Hansen considers the track “a jumping-off point to acclimate the listener to what the record was going to be about. With the vocals, it was really important that it be something that connected to the music, and her voice ended up feeling like it melted into the soundscape and became another instrument in this really nice, cohesive way.”

Mindful that not all listeners would take to Saint Sinner’s presence as immediately as he did, Hansen recorded both instrumental and vocal versions of all eight of Weather’s tracks to satisfy both palates. First the stars, now the troposphere. It was the chaos of weather, its circulations, cycles and patterns, that intrigued Hansen most.

“It was speaking to things that are beyond our control,” he says. “My life was in a tumultuous time, but I also think the world is in a pretty tumultuous time as well. I look at it like weather: You can’t control it. You do your best to make it through it, or wait until it passes, or wait until it gets better. That was the message of that.”

Tycho Brahe didn’t see the forest for the trees. Does Hansen? “No!” he laughs. “Probably less than ever. I’m not very good at being calculated. I can’t set out to do something and just do it. I just have to work and keep working every day. And at the end of a year, you’re left with this thing. You may or may not understand it or how it came to be.”

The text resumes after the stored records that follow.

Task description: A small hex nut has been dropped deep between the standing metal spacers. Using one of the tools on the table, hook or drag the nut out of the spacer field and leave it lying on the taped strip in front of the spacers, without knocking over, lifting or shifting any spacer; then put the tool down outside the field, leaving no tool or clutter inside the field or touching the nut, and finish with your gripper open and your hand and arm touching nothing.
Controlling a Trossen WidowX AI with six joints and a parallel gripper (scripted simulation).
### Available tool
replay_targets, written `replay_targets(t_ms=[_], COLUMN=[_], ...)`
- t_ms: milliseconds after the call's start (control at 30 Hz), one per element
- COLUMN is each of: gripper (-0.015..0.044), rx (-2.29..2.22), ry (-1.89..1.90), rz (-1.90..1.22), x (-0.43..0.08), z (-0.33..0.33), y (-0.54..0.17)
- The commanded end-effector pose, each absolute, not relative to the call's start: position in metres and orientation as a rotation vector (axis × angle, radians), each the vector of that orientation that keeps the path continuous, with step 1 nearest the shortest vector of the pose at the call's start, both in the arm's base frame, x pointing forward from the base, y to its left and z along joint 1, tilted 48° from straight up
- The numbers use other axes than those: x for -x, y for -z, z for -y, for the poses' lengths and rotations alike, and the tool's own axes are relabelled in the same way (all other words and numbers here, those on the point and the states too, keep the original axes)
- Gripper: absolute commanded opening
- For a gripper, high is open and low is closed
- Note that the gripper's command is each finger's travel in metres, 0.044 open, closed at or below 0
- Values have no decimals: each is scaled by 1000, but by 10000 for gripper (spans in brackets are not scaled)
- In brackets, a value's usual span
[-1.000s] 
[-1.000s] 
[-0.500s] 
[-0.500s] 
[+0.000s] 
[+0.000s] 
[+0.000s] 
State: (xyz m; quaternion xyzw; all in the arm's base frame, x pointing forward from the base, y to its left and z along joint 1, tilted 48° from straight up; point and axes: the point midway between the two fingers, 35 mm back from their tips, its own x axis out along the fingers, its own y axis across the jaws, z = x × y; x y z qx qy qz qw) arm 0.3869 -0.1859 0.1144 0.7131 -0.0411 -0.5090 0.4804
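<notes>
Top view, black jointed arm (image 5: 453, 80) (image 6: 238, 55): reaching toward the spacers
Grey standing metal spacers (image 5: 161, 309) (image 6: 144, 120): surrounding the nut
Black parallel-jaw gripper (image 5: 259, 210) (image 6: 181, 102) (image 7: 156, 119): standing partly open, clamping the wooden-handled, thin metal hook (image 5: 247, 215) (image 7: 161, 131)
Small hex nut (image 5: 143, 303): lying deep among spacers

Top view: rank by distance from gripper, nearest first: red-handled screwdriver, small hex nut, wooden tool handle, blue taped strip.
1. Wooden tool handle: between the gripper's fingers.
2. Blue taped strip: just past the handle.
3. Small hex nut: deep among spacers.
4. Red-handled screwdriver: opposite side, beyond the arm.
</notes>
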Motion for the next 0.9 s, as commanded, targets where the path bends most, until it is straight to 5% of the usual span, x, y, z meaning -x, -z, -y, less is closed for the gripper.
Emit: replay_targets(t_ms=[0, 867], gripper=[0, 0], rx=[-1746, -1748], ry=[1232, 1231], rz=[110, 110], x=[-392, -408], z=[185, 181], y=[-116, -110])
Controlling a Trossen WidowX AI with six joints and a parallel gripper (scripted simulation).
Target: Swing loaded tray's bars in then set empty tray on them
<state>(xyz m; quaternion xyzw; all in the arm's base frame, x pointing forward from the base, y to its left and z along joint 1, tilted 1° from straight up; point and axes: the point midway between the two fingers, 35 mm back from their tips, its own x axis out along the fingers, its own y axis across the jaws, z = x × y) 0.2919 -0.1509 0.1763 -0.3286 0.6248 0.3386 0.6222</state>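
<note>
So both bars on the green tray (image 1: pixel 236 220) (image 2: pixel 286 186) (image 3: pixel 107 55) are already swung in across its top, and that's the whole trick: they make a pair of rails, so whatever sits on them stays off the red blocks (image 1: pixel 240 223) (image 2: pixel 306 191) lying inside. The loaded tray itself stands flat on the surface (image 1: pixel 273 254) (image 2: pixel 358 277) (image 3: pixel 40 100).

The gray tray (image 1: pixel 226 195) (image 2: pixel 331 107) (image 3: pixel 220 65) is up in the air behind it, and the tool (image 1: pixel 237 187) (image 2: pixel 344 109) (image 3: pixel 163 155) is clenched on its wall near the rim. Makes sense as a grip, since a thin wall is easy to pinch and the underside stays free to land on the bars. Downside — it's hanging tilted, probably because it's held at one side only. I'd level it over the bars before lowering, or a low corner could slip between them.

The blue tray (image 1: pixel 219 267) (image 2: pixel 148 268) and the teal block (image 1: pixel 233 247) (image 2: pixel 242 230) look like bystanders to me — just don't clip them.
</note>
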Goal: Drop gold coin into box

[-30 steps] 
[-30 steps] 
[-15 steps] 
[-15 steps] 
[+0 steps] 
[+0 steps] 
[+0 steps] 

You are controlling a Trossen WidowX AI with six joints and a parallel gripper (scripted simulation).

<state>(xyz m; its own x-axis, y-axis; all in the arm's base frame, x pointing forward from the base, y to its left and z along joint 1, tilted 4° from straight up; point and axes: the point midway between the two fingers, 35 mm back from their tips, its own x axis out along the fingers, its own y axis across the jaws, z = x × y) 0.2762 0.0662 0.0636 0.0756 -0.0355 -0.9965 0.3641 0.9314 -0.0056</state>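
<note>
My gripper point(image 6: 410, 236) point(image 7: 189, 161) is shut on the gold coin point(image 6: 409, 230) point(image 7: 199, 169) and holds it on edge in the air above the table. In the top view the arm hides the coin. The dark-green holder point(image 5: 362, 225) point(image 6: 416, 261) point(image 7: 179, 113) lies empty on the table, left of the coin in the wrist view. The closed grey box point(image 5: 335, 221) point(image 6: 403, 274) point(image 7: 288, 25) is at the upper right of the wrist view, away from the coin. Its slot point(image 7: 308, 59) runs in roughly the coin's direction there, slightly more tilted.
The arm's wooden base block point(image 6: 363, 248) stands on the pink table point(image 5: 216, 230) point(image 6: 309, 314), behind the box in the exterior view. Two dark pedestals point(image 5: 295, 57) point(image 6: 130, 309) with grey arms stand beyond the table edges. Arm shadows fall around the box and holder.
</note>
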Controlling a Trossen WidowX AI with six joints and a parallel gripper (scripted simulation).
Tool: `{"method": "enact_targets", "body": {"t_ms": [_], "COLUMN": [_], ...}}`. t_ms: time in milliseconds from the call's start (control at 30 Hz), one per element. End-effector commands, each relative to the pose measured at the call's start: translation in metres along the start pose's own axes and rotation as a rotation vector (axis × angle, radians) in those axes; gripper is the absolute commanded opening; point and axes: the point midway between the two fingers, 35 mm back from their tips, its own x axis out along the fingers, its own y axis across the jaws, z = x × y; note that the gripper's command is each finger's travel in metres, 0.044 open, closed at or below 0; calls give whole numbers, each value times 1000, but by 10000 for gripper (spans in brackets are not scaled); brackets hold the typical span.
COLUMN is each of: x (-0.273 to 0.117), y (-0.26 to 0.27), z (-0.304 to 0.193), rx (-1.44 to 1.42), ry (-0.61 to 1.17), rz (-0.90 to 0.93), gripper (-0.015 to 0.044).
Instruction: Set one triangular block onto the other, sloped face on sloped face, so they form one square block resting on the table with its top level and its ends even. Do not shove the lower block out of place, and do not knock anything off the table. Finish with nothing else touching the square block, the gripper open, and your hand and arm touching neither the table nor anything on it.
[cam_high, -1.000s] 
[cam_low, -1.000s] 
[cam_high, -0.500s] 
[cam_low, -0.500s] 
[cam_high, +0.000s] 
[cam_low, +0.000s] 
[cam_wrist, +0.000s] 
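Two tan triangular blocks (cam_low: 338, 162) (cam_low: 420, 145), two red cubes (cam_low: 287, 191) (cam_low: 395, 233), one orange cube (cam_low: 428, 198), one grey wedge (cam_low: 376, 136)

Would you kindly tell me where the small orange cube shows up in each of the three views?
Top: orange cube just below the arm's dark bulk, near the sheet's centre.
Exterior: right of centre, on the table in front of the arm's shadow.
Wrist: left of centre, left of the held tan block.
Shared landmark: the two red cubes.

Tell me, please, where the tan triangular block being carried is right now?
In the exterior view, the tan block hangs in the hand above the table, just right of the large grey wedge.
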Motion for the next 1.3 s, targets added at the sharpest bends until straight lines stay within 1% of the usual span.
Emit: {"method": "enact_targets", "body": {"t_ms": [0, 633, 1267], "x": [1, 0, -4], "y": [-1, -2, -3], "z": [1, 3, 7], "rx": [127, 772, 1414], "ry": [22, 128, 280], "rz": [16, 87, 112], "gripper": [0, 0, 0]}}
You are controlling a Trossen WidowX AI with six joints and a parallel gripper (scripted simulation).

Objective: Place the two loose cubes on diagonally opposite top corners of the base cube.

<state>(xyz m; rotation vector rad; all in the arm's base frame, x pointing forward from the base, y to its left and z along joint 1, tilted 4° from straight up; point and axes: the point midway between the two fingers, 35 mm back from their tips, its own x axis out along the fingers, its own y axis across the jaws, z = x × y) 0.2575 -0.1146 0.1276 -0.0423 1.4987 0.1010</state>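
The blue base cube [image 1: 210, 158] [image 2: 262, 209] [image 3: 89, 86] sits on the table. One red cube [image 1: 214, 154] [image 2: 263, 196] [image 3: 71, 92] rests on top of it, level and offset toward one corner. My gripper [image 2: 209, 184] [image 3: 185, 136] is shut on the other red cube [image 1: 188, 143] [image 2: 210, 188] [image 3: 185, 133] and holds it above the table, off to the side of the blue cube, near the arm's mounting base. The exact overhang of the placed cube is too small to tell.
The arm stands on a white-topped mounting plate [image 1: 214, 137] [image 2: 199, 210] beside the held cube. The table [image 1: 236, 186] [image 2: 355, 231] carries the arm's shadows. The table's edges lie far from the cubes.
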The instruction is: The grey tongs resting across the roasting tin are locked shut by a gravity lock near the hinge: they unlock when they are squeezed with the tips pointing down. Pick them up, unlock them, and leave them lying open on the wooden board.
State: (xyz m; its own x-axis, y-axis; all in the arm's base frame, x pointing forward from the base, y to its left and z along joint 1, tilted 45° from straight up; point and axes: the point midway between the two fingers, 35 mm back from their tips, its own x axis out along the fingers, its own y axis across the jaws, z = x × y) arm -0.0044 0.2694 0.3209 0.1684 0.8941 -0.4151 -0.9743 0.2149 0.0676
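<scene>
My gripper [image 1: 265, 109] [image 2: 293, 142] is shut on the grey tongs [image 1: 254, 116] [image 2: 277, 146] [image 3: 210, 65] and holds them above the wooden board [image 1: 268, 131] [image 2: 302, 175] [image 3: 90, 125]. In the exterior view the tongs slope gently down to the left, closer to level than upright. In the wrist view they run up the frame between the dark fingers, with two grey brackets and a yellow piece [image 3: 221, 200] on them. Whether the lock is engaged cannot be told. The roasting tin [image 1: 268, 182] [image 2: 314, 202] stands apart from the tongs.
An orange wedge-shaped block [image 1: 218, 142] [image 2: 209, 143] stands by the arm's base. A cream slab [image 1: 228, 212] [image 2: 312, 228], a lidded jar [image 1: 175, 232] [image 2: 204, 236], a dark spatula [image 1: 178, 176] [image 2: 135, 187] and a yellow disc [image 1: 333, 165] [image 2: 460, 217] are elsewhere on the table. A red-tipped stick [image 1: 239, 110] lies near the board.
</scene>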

In short, something not to be seen, but to be. “The overall message of this album is that I wanted to make something beautiful and something positive. I think I tried to weave and move through all these spaces with the other records, and this one I wanted to center myself. What comes naturally to me is positive, hopeful music. That’s what this record was all about. There may be bad weather,” Hansen assures, “but eventually it’s going to pass.”